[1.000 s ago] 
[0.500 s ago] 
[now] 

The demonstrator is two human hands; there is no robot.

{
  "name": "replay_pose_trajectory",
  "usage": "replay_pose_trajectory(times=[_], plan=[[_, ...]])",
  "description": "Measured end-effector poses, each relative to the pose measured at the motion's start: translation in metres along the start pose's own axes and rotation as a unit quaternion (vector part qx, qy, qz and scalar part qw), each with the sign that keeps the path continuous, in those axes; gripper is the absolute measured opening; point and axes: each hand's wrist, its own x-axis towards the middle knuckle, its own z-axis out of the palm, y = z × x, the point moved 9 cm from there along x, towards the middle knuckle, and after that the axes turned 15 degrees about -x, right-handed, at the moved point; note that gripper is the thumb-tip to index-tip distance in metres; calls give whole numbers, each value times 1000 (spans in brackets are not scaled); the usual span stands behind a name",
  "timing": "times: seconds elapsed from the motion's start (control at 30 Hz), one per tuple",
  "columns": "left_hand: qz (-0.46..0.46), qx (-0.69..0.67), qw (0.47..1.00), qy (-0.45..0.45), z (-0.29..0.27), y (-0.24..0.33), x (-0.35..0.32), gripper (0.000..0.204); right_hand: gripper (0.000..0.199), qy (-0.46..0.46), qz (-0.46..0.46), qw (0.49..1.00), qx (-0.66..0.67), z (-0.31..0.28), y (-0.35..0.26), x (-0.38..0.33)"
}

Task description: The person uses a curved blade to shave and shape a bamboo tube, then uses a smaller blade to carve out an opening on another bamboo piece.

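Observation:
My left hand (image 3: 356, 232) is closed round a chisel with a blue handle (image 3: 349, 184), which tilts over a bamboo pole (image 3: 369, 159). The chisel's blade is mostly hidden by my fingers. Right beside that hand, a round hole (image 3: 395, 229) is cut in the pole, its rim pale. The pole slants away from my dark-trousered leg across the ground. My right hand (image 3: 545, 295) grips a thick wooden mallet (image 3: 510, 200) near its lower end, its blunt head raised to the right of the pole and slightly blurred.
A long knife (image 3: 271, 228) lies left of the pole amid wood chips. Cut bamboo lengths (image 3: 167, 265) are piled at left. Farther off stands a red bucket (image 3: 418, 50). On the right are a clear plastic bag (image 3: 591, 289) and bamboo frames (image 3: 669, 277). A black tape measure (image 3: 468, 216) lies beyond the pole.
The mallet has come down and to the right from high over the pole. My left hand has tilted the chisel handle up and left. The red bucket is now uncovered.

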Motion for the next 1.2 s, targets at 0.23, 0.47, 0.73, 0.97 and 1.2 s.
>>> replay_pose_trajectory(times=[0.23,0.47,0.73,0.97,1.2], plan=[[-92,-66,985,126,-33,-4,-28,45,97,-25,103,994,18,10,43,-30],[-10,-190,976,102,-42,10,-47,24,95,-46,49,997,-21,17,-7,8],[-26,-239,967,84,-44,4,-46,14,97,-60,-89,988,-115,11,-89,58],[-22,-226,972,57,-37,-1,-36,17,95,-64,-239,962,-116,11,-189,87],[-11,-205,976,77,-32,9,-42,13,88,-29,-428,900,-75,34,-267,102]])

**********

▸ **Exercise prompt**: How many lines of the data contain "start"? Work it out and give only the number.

▸ **Output**: 2